O comércio varejista da capital paulista faz encomendas e reabastece os estoques com cautela para o Natal deste ano. Sondagem feita pela Federação do Comércio do Estado de São Paulo (Fecomercio-SP), com 300 empresários do setor, aponta que 44% dos entrevistados não pensam em aumentar as encomendas e dizem acreditar que vão trabalhar com os mesmos níveis de estoques em relação ao fim de 2008. Os que pretendem comprar mais chegam a 32% e os que acham que vão reduzir encomendas são 24%.

GUSTAVO URIBE, Agencia Estado

07 de outubro de 2009 | 18h46

O receio em reforçar estoques, segundo os técnicos da Fecomercio-SP, deve-se aos efeitos ainda recentes da crise financeira mundial na economia do País. Na avaliação de Fabio Pina, economista da entidade, o arrefecimento dos impactos da recessão no bolso dos consumidores leva os varejistas a elevar as encomendas, mas é uma tendência ainda em crescimento gradual. "Esses dados mostram um viés de alta, porém o varejo mantém cautela. O consumidor aponta cada vez mais intenção de compra, impressão que deve ser aos poucos ajustada pelos empresários", explicou.

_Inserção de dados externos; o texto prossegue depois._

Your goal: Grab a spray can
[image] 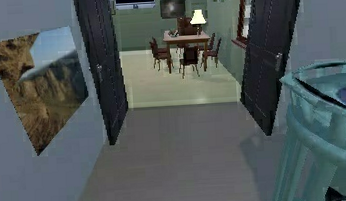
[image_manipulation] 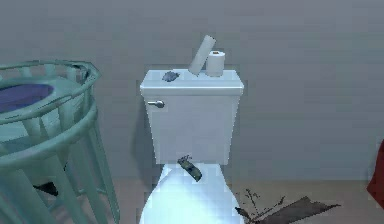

O balanço organizado pela Fecomercio-SP também indica que cerca de 65% dos empresários vão trabalhar no Natal principalmente com produtos direcionados à classe C, enquanto 43% encomendam prioritariamente artigos para a classe B. Pina ressalta que o aumento gradual da renda do público C e a maior oferta de crédito para a classe B têm levado o mercado a migrar para essas faixas de renda.

Para trabalhar com produtos voltados para as duas classes, os empresários pretendem aumentar as vendas por meio de parcelamentos. Segundo a pesquisa, a maioria das empresas (64%) vai oferecer aos consumidores parcelamento de três vezes sem juros.